Import data and modules
-----

In [1]:
import pandas as pd
import pickle
import numpy as np
from time import time
import matplotlib.pyplot as plt
%matplotlib inline

import matplotlib
matplotlib.style.use('ggplot')

In [2]:
FARS_data_files = {2014 : 'C:\\Users\\Luke-Lenovo\\Desktop\\Database2014.txt',
                   #2013 : 'C:\\Users\\Luke-Lenovo\\Desktop\\Database2013.txt',
                   #2012 : 'C:\\Users\\Luke-Lenovo\\Desktop\\Database2012.txt',
                   #2011 : 'C:\\Users\\Luke-Lenovo\\Desktop\\Database2011.txt',
                   #2010 : 'C:\\Users\\Luke-Lenovo\\Desktop\\Database2010.txt'
                  }

def size_of_dataframe(df):
    if type(df)==pd.core.series.Series or type(df)==pd.sparse.series.SparseSeries:
            return (df.values.nbytes + df.index.nbytes)
    return (df.values.nbytes + df.index.nbytes + df.columns.nbytes)


# load the dataset
# ------------------

# Check if files exists
def load_file(file_):
    print('Loading', file_, '...')
    try:
        df = pd.read_csv(file_, engine = 'python', sep='\t', index_col='Obs.')
    except OSError:
        print('!!file not found!!', file_)
        return np.nan
    return df

def build_dataset():
    FARS_dataframes = {}
    for year in FARS_data_files.keys():
        FARS_dataframes[year] = load_file(FARS_data_files[year])

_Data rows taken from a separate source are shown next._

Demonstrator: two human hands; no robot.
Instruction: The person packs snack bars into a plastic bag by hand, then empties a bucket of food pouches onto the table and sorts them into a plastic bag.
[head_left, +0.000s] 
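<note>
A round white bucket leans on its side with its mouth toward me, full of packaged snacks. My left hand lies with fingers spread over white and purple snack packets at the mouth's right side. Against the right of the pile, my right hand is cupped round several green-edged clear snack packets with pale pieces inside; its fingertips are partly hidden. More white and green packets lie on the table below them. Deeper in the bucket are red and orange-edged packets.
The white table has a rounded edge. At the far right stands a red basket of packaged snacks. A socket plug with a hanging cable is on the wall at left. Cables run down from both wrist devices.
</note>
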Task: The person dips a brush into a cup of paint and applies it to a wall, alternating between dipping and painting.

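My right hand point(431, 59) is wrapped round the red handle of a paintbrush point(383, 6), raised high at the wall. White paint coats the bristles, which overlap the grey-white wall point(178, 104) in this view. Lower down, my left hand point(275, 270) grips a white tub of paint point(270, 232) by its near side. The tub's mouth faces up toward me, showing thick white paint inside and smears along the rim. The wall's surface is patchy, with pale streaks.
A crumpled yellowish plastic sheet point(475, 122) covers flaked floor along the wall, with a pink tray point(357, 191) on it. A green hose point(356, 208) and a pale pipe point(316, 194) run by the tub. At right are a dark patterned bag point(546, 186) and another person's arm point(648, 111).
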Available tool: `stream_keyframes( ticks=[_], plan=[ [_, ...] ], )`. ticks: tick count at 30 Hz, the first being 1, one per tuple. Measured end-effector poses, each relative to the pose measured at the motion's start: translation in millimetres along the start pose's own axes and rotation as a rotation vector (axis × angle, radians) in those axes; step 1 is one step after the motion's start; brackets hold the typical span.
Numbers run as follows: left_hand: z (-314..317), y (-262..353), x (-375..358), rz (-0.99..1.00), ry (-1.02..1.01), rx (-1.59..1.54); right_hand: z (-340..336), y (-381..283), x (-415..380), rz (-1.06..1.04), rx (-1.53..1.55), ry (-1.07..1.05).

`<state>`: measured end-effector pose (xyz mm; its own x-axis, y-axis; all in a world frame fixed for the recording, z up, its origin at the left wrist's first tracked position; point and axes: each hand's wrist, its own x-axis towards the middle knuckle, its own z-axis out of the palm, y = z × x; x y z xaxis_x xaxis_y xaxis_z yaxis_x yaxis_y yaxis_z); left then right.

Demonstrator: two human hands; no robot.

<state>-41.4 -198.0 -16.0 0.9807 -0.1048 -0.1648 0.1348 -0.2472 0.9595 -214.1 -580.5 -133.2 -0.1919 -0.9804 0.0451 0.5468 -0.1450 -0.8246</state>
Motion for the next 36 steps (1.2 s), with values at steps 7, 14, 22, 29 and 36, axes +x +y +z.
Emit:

    # Put them all in one dataframe
    data = pd.concat(FARS_dataframes)#, ignore_index = True)

    # Eliminate the 'Unnamed' column we got from the reading of the csv
    for key in data.keys():
        if key.startswith('Unnamed'):
            data = data.drop(key, 1)
    print('Number of rows in dataset:',len(data))
    return data

# Make it!!
data = build_dataset()

Loading C:\Users\Luke-Lenovo\Desktop\Database2014.txt ...
Number of rows in dataset: 73548


### Load custom-categorization

In [3]:
import importlib, os
os.chdir("C:\\Users\\Luke-Lenovo\\Dropbox\\Python\\DataIncubatorChallenge\\Q3_ProposeProject")

In [4]:
os.chdir('.\\tt1')
import categorization
importlib.reload(categorization)
code_manual, translate_column_names, labelsOfInter, data = categorization.select_features_and_reduce_cardinality(data)

In [5]:
data.keys()

Index(['dayofweek', 'lightcond', 'sex', 'acchr', 'druginv', 'rfun', 'accdate',
       'ptype', 'atmcond', 'speeding', 'arrhr', 'killed', 'agegr'],
      dtype='object')

One-Hot encoder where needed
-------------

In [None]:
import warnings
def encode_categoricals(data, target_name):
    categorical_features_list = ['driverdrowsy', 'manncol', 'injury', 'ptype', 'druginv', 'heavytruck', 
                                 'schlbus', 'sex', 'race', 'reljuncinter', 'atmcond', 'holiday', 'nhs', 
                                 'hispanic', 'rfun', 'lightcond','speeding','dayofweek', 'alcres', 'killed'] 
    non_categ_features_list = ['arrtime', 'arrhr', 'accdate', 'acchr',
                               'deathdate', 'latitude', 'longitude', 'age', 'agegr']
    
    # Check you know for each feature weather it is categorical or not
#    unknowns = set.difference(set(data.keys()),categorical_features_list, non_categ_features_list )
#    if len(unknowns)!=0:
#        warnings.warn('Are these variables categorical? %s' % unknowns)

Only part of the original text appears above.